Cadbury therefore devoted an increased proportion of sales revenue to meet cost of sales at 83 per cent compared to 73 percent in the same period last year.
With rising input cost, gross profit continues to thin down, dropping by 35 percent year-on-year to N1.5 billion at the end of the first quarter. Gross profit went down last year by 29 per cent, which accounted for the drop in profit.
Management is however taking vengeance for rising input expenses on operating cost. The effort is to counter the adverse impact of the uncontrollable cost of sales on the bottom line.
The company succeeded in cutting down selling and distribution expenses by 22 percent to N893 million over the review period. Also, it pruned administrative expenses by 19 per cent to N274 million at the end of the first quarter.
The cost reductions made were however quite insufficient to counter the impact of the cost of sales. Operating profit, therefore, dropped by over 63 per cent to close at N322 million for the first quarter.
The good news for Cadbury is its significantly deleveraged balance sheet that frees its income statement from finance expenses. The company closed the first quarter with a moderate finance income of N22 million.
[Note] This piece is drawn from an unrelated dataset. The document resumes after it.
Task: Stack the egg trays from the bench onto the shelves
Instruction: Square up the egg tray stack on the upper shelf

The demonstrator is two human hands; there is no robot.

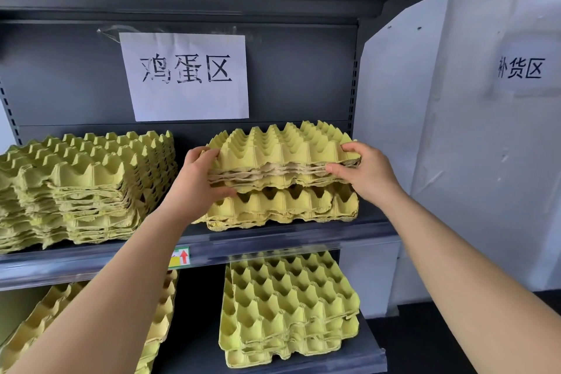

A deleveraged balance sheet with the absence of finance expenses in the accounts is the saving grace that has made profit possible at all for Cadbury at this time. However an inter-company borrowing of some N2 billion in the first quarter has raised the company’s balance sheet debts from N3.4 billion at the end of 2020 to about N5 billion.
The company earned 13 kobo per share at the end of the first quarter operations, which is a drop from earnings per share of 34 kobo in the same period in 2020. It earned over 49 kobo per share at the end of last year and paid a cash dividend of 18 kobo per share to shareholders.